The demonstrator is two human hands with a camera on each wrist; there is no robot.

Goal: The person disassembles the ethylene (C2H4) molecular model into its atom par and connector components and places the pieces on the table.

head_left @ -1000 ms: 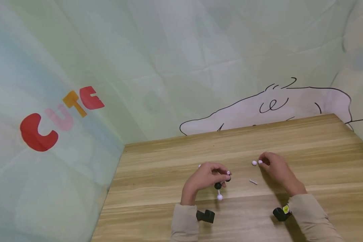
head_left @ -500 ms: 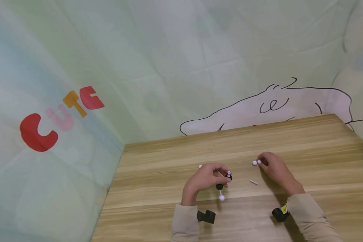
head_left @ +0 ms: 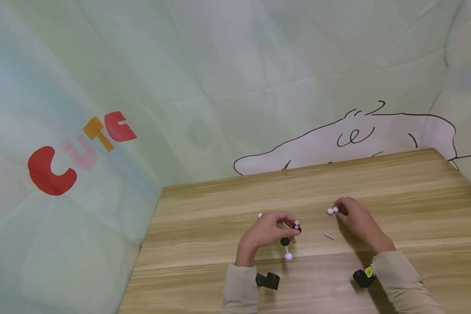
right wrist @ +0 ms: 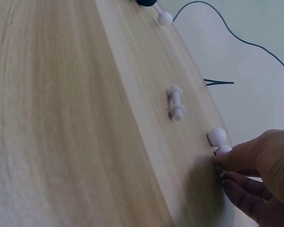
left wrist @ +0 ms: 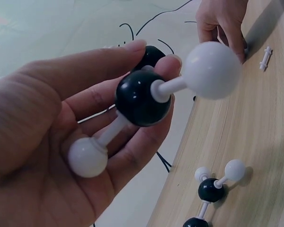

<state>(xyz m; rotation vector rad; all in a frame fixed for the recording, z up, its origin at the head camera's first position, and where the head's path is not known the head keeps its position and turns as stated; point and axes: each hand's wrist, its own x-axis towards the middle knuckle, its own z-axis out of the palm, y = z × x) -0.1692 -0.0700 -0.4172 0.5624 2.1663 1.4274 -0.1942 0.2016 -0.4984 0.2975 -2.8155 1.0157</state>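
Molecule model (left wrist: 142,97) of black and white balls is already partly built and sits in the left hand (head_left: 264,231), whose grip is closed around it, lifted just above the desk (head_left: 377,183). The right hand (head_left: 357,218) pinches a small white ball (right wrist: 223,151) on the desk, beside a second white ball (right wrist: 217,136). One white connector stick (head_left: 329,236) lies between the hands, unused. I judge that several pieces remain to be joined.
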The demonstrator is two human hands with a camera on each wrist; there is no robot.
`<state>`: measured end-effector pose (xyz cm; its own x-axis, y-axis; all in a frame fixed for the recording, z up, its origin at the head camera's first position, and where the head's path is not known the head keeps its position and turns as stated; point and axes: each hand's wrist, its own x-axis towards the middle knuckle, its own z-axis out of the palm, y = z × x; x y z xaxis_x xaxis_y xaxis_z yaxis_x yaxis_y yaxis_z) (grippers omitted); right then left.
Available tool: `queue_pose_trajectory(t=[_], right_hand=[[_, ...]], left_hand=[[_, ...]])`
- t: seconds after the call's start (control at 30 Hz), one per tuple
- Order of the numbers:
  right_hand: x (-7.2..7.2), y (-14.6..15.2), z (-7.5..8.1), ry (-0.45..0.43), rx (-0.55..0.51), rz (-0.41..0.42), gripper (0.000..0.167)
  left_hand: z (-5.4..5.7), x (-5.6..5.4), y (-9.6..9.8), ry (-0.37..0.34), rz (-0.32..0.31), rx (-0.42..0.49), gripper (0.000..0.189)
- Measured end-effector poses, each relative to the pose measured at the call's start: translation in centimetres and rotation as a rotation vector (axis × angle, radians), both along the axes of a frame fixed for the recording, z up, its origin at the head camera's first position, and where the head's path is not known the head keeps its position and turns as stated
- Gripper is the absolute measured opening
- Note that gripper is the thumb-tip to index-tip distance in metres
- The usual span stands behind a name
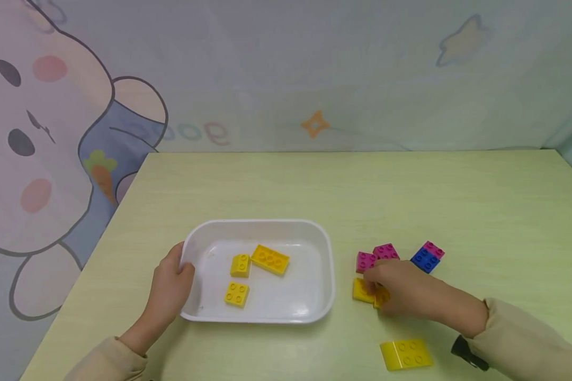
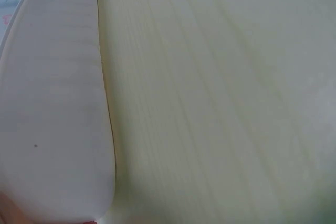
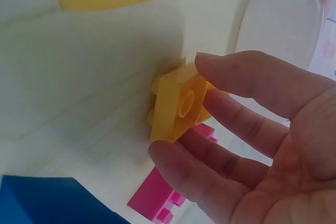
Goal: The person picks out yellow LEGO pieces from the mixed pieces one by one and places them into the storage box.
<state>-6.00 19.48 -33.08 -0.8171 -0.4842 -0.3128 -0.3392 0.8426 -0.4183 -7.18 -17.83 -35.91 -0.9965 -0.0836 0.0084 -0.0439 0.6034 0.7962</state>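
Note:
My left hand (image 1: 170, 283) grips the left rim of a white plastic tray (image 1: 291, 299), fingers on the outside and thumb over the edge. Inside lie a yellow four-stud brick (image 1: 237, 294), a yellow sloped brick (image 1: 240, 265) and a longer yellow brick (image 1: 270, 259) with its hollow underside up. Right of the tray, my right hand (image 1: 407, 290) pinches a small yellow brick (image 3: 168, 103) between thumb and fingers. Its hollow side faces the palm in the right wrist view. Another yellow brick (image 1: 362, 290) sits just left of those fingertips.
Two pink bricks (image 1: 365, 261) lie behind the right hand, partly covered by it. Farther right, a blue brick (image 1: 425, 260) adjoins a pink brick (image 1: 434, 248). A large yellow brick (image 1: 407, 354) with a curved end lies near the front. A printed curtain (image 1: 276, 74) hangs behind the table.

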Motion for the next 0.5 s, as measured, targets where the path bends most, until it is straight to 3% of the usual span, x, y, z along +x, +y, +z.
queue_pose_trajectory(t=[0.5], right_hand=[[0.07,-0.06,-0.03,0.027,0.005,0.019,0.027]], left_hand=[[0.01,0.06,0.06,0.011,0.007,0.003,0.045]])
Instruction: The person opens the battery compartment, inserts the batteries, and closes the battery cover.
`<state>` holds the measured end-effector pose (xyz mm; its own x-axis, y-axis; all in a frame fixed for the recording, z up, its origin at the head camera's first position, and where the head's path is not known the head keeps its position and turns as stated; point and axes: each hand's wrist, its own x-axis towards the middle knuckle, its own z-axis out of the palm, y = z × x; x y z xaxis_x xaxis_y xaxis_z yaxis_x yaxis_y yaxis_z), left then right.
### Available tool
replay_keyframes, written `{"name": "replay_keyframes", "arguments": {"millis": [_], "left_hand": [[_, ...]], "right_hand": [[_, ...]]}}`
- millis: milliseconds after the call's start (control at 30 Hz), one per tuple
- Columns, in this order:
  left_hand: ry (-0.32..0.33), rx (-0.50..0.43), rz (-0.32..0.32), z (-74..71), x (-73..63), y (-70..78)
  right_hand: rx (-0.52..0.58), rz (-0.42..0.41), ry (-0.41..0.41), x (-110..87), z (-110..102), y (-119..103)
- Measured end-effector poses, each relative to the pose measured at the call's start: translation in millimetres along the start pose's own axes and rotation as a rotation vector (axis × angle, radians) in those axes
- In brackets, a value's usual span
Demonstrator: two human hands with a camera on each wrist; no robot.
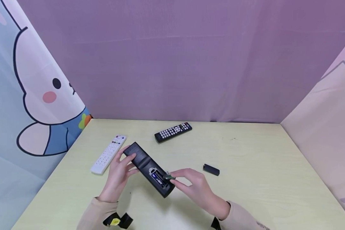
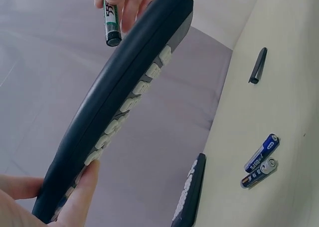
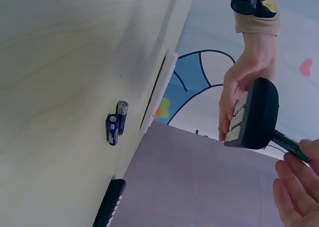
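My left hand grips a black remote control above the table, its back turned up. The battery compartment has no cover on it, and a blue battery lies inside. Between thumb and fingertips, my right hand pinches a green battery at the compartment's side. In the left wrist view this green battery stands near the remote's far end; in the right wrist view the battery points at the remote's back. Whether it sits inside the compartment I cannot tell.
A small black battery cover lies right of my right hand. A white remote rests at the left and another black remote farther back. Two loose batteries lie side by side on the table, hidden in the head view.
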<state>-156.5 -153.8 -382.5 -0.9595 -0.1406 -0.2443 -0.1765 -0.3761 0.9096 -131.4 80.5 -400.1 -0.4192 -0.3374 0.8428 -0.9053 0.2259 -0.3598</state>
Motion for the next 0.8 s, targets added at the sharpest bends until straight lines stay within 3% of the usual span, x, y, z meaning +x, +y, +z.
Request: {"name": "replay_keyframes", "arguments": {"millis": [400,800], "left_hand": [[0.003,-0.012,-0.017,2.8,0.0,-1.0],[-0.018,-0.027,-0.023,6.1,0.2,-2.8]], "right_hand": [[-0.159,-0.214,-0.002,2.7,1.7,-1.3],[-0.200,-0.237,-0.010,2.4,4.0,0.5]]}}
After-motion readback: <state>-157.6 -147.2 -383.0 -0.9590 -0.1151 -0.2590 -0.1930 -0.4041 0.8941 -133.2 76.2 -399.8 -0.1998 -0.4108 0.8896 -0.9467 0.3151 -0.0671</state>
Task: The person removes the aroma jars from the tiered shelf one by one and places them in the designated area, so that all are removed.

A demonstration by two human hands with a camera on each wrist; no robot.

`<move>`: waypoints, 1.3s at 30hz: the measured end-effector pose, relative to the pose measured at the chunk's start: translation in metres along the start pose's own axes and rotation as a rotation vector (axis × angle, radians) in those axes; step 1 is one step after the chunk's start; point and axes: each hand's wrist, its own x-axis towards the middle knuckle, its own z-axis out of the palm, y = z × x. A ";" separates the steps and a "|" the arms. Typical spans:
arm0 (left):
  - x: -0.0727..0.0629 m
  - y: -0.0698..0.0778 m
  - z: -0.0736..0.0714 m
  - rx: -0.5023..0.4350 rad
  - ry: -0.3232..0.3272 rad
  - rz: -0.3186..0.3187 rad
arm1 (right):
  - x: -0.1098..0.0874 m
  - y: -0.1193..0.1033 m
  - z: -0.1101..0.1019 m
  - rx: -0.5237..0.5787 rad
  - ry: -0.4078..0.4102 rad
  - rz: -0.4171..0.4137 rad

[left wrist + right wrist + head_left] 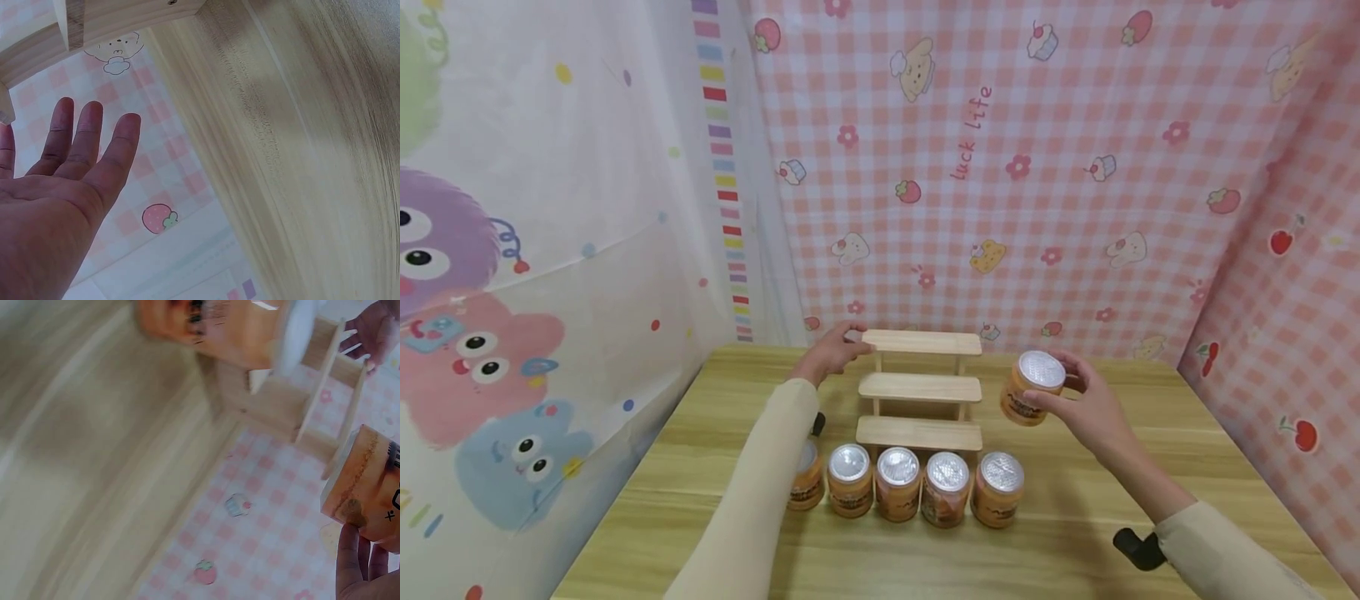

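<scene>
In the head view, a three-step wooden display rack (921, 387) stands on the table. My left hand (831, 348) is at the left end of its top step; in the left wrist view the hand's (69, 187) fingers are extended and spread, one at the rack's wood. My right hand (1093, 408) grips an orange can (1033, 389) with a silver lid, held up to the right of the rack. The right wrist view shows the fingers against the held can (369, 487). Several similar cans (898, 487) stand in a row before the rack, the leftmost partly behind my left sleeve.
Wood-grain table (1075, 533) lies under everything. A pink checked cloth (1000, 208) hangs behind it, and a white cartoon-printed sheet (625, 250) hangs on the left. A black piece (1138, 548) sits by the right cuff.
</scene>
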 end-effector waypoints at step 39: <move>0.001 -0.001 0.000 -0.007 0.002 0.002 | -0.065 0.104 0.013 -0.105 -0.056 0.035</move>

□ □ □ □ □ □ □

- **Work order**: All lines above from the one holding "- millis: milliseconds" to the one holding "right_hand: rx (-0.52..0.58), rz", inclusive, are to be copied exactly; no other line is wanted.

- **Task result**:
- millis: milliseconds after the call's start (control at 30 Hz), one per tuple
- Columns, in this order:
  left_hand: ry (-0.32..0.33), rx (-0.50..0.43), rz (-0.32..0.32), z (-74..71), x (-73..63), y (-70..78)
  right_hand: rx (-0.52..0.58), rz (-0.42..0.41), ry (-0.41..0.41), x (-110..87), z (-110..102), y (-119..103)

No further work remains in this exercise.